*What to do*.
Once you have read the data below, print all of it exactly.

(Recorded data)
+++

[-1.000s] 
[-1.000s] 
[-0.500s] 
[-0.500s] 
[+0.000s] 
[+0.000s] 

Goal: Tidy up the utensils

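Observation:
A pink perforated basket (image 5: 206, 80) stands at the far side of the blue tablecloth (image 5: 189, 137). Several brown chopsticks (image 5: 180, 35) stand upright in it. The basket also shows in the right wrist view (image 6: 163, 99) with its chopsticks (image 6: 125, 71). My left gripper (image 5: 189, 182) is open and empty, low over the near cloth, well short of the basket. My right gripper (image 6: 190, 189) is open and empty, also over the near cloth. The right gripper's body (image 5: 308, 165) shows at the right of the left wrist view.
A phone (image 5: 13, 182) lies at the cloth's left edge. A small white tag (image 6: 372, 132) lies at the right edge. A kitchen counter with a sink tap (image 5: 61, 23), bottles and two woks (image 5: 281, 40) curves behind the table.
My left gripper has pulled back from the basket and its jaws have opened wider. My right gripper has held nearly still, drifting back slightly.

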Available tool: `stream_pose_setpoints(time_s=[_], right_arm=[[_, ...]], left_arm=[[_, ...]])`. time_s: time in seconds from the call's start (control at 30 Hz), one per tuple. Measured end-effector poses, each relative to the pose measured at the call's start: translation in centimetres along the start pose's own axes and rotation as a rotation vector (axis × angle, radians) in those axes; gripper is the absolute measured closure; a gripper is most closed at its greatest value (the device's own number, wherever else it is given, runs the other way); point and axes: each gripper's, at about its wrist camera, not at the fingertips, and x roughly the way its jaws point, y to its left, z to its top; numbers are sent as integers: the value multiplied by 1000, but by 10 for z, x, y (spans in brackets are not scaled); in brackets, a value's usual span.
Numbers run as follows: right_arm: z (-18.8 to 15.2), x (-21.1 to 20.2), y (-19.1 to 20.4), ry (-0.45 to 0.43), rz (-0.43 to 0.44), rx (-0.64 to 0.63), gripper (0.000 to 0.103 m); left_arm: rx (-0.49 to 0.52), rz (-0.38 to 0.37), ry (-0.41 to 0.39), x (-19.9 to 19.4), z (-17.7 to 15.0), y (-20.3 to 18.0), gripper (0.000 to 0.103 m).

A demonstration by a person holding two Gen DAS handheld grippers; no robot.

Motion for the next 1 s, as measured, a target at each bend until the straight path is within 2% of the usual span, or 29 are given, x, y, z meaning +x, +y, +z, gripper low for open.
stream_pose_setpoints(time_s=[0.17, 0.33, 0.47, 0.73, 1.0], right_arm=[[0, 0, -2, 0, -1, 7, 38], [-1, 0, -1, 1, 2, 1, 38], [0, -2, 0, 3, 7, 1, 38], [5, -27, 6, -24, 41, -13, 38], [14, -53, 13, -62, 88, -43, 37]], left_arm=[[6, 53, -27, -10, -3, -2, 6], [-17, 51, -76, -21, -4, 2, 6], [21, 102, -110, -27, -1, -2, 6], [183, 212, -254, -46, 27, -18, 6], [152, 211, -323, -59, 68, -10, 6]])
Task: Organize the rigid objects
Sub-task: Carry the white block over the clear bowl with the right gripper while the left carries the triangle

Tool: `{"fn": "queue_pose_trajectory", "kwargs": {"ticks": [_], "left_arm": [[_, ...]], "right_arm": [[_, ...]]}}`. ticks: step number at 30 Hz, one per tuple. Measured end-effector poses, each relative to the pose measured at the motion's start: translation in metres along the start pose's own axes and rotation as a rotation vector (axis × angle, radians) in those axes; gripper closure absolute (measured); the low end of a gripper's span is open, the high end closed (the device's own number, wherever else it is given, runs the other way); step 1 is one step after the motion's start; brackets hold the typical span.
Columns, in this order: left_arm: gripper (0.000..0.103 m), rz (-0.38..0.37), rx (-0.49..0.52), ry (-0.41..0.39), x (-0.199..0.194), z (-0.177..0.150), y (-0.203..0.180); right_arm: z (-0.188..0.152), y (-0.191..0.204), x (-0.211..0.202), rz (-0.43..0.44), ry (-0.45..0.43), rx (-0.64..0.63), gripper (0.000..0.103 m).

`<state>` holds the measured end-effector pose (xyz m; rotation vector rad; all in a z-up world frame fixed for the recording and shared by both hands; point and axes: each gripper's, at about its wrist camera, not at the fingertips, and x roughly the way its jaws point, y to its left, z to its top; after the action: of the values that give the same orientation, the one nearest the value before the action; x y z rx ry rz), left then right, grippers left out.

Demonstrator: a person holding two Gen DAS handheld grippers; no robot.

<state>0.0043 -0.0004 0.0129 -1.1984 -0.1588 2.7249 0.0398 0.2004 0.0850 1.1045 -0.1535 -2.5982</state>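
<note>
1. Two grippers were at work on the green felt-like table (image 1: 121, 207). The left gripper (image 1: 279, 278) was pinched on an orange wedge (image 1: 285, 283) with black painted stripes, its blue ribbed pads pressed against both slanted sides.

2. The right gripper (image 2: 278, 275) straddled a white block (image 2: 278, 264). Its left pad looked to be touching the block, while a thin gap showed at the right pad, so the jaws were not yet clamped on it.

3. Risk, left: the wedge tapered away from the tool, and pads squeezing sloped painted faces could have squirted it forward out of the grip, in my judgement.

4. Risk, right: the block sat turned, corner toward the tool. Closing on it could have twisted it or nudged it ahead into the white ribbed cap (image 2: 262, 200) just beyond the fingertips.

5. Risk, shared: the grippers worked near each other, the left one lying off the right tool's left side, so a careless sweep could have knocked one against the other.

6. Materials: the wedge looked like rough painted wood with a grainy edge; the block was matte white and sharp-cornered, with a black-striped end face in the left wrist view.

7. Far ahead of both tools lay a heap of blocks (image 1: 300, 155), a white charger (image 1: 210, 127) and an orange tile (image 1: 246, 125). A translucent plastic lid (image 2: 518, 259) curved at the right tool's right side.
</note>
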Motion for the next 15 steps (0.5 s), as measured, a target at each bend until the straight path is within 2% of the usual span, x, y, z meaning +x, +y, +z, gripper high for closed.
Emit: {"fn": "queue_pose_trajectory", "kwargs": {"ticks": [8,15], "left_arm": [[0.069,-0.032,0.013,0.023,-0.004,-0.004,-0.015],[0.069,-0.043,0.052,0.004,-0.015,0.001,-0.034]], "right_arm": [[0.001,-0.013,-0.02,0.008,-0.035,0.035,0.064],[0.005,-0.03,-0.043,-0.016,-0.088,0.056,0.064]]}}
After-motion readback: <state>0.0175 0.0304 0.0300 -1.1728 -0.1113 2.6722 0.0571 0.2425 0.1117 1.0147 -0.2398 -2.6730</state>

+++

*Answer to the exercise*.
[-1.000s] 
[-1.000s] 
[-0.500s] 
[-0.500s] 
[+0.000s] 
[+0.000s] 

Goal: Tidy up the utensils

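Observation:
A pink perforated basket (image 5: 206, 80) stands at the far side of the blue tablecloth (image 5: 189, 137). Several brown chopsticks (image 5: 180, 35) stand upright in it. The basket also shows in the right wrist view (image 6: 163, 99) with its chopsticks (image 6: 125, 71). My left gripper (image 5: 189, 182) is open and empty, low over the near cloth, well short of the basket. My right gripper (image 6: 190, 189) is open and empty, also over the near cloth. The right gripper's body (image 5: 308, 165) shows at the right of the left wrist view.
A phone (image 5: 13, 182) lies at the cloth's left edge. A small white tag (image 6: 372, 132) lies at the right edge. A kitchen counter with a sink tap (image 5: 61, 23), bottles and two woks (image 5: 281, 40) curves behind the table.
My left gripper has pulled back from the basket and its jaws have opened wider. My right gripper has held nearly still, drifting back slightly.
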
Available tool: `stream_pose_setpoints(time_s=[_], right_arm=[[_, ...]], left_arm=[[_, ...]])`. time_s: time in seconds from the call's start (control at 30 Hz), one per tuple. Measured end-effector poses, each relative to the pose measured at the call's start: translation in centimetres along the start pose's own axes and rotation as a rotation vector (axis × angle, radians) in those axes; gripper is the absolute measured closure; a gripper is most closed at its greatest value (the device's own number, wherever else it is given, runs the other way); point and axes: each gripper's, at about its wrist camera, not at the fingertips, and x roughly the way its jaws point, y to its left, z to its top; numbers are sent as integers: the value multiplied by 1000, but by 10 for z, x, y (spans in brackets are not scaled); in brackets, a value's usual span.
Numbers run as follows: right_arm: z (-18.8 to 15.2), x (-21.1 to 20.2), y (-19.1 to 20.4), ry (-0.45 to 0.43), rz (-0.43 to 0.44), rx (-0.64 to 0.63), gripper (0.000 to 0.103 m); left_arm: rx (-0.49 to 0.52), rz (-0.38 to 0.37), ry (-0.41 to 0.39), x (-19.9 to 19.4), z (-17.7 to 15.0), y (-20.3 to 18.0), gripper (0.000 to 0.103 m).

A demonstration by a person holding two Gen DAS handheld grippers; no robot.

Motion for the next 1 s, as measured, a target at each bend until the straight path is within 2% of the usual span, or 29 are given, x, y, z meaning +x, +y, +z, gripper low for open.
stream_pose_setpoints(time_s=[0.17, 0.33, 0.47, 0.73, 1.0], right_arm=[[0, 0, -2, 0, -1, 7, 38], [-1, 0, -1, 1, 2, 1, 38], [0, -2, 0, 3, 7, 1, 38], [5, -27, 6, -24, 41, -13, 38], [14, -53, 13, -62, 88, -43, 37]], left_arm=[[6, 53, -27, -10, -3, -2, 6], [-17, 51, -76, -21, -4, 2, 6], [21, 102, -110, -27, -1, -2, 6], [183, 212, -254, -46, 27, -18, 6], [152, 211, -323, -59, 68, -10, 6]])
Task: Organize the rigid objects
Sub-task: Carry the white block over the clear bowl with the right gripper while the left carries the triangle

Tool: `{"fn": "queue_pose_trajectory", "kwargs": {"ticks": [_], "left_arm": [[_, ...]], "right_arm": [[_, ...]]}}`. ticks: step number at 30 Hz, one per tuple. Measured end-effector poses, each relative to the pose measured at the motion's start: translation in metres along the start pose's own axes and rotation as a rotation vector (axis × angle, radians) in those axes; gripper closure absolute (measured); the low end of a gripper's span is open, the high end closed (the device's own number, wherever else it is given, runs the other way); step 1 is one step after the motion's start; brackets hold the typical span.
Columns, in this order: left_arm: gripper (0.000..0.103 m), rz (-0.38..0.37), rx (-0.49..0.52), ry (-0.41..0.39), x (-0.199..0.194), z (-0.177..0.150), y (-0.203..0.180); right_arm: z (-0.188..0.152), y (-0.191..0.204), x (-0.211..0.202), rz (-0.43..0.44), ry (-0.45..0.43), rx (-0.64..0.63), gripper (0.000..0.103 m).

`<state>` holds the measured end-effector pose (xyz m; rotation vector rad; all in a z-up world frame fixed for the recording and shared by both hands; point and axes: each gripper's, at about its wrist camera, not at the fingertips, and x roughly the way its jaws point, y to its left, z to its top; after the action: of the values that give the same orientation, the one nearest the value before the action; x y z rx ry rz), left then right, grippers left out.

Demonstrator: a person holding two Gen DAS handheld grippers; no robot.

<state>0.0043 -0.0004 0.0129 -1.1984 -0.1588 2.7249 0.0398 0.2004 0.0850 1.1045 -0.1535 -2.5982</state>
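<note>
1. Two grippers were at work on the green felt-like table (image 1: 121, 207). The left gripper (image 1: 279, 278) was pinched on an orange wedge (image 1: 285, 283) with black painted stripes, its blue ribbed pads pressed against both slanted sides.

2. The right gripper (image 2: 278, 275) straddled a white block (image 2: 278, 264). Its left pad looked to be touching the block, while a thin gap showed at the right pad, so the jaws were not yet clamped on it.

3. Risk, left: the wedge tapered away from the tool, and pads squeezing sloped painted faces could have squirted it forward out of the grip, in my judgement.

4. Risk, right: the block sat turned, corner toward the tool. Closing on it could have twisted it or nudged it ahead into the white ribbed cap (image 2: 262, 200) just beyond the fingertips.

5. Risk, shared: the grippers worked near each other, the left one lying off the right tool's left side, so a careless sweep could have knocked one against the other.

6. Materials: the wedge looked like rough painted wood with a grainy edge; the block was matte white and sharp-cornered, with a black-striped end face in the left wrist view.

7. Far ahead of both tools lay a heap of blocks (image 1: 300, 155), a white charger (image 1: 210, 127) and an orange tile (image 1: 246, 125). A translucent plastic lid (image 2: 518, 259) curved at the right tool's right side.
</note>
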Motion for the next 15 steps (0.5 s), as measured, a target at each bend until the straight path is within 2% of the usual span, x, y, z meaning +x, +y, +z, gripper high for closed.
Emit: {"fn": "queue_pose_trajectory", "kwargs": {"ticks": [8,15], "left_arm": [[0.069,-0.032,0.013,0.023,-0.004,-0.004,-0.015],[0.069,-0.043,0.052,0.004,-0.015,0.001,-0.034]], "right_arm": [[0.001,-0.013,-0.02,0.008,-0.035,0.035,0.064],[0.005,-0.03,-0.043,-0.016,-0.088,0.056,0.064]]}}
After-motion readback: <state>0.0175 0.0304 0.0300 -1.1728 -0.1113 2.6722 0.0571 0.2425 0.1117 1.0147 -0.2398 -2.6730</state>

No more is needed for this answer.